By Bimbola Oyesola, [email protected]
The Non-Academic Staff Union of Educational and Associated Institutions (NASU) has tasked the conventional media on maintaining credibility and trust in information dissemination, saying their survival was tied to it.
General-secretary of NASU, Prince Peter Adeyemi, speaking at the weekend at a two-day capacity building seminar for Labour Writers’ Association of Nigeria (LAWAN), sponsored by NASU in Ijebu-Ode, Ogun State, said credibility and trust of the community could only be built by the spirit of professionalism of journalists who adhere to the ethics of journalism.
Speaking on the theme “Empowering Media Practitioners for Future Challenges Reflection on COVID-19,” Adeyemi, who was represented by Ivor Takor, former president of NASU, opined that the survival of conventional media was tied to trust in information dissemination.
According to him, to survive, conventional media must to maintain credibility and trust in information presented, “This credibility and trust of the community can only be built by the spirit of professionalism of journalists who adhere to the ethics of journalism, which is to present factual information that is well verified.”
“This is a strong offer for print media to be able to survive. The media industry, especially print media, must make changes if it does not want to be marginalized.
“What is the future of news after COVID-19? When we ask about the future of news, we are talking about the work of journalists. COVID-19 is a human story about health, economics and social relations,” he said.
He expressed the opinion that the biggest challenge to journalists in the print and electronic media, including labour writers, was the digital information era, which is synonymous with the competition between mainstream media and new media, in the case of online media.
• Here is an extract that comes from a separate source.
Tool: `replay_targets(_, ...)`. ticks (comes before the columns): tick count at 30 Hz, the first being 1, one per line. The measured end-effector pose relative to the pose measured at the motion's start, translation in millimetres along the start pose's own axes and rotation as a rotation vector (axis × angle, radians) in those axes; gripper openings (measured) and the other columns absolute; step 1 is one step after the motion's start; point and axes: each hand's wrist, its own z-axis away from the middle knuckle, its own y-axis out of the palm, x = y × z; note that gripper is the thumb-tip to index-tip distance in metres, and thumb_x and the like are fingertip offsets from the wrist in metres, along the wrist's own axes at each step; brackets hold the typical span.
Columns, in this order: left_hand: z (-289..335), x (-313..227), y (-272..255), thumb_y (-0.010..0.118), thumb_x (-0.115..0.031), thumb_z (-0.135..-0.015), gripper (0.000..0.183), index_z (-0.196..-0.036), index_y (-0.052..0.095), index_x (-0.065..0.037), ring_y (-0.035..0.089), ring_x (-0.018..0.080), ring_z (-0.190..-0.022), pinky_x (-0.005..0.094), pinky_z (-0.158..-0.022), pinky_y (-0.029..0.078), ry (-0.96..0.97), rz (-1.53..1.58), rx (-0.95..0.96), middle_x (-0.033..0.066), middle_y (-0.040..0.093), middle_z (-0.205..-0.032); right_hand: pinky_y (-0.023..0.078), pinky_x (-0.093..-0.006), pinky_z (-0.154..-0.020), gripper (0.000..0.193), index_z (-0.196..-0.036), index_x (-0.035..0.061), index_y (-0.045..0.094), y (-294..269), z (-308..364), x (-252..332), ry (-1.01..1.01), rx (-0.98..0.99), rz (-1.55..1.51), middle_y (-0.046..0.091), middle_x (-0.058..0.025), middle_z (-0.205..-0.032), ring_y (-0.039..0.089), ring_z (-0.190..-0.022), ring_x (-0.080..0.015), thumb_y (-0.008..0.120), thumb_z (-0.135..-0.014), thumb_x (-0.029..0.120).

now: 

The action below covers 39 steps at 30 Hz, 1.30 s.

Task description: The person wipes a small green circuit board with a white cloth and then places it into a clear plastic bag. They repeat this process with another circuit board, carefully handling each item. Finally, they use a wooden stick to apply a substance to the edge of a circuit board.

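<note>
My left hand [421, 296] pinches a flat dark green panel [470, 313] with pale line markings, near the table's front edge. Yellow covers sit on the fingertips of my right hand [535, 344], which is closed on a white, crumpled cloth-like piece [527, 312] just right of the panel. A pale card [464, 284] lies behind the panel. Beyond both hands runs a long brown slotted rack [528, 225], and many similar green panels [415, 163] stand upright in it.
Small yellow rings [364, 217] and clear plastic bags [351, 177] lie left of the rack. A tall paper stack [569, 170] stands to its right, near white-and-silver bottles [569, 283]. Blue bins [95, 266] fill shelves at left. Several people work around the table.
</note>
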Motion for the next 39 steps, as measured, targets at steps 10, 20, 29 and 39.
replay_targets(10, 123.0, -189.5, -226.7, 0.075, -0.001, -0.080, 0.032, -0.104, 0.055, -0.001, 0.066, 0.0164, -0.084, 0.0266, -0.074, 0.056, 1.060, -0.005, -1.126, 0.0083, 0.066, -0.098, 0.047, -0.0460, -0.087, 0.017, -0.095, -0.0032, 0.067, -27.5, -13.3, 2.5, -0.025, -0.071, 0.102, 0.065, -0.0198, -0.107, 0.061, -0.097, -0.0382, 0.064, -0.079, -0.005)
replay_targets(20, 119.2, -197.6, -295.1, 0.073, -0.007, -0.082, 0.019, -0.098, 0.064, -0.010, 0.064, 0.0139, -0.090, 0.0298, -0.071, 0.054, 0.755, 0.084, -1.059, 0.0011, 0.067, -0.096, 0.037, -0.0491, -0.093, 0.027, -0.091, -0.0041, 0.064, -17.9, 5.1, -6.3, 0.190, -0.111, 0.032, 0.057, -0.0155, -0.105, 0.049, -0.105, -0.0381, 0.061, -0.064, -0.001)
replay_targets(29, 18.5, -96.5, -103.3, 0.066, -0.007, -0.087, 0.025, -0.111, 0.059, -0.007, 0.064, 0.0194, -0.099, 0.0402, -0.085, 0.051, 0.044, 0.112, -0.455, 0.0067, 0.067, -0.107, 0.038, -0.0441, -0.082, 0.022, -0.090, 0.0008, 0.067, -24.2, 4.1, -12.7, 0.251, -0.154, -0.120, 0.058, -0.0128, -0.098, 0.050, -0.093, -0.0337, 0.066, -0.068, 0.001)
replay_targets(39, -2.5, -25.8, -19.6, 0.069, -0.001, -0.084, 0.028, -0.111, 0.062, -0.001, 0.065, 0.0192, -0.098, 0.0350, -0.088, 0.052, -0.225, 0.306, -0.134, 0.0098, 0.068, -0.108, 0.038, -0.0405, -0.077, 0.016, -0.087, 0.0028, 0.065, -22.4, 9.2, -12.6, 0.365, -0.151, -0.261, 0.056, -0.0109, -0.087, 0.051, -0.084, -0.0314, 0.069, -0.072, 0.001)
NASU emphasized the need for journalists to be empowered, especially in the COVID-19 era.
He added, “The pandemic and related economic and social changes are having immediate effects, but they will also change our lives in the long term.
“The negative impact of the economic disaster it has caused will hit the news industry hard. We may not know exactly how, but news media will certainly have to understand and reflect those changes. Technology is only part of the story of the future of news, but it will continue to be a critical catalyst for structural change,” he said.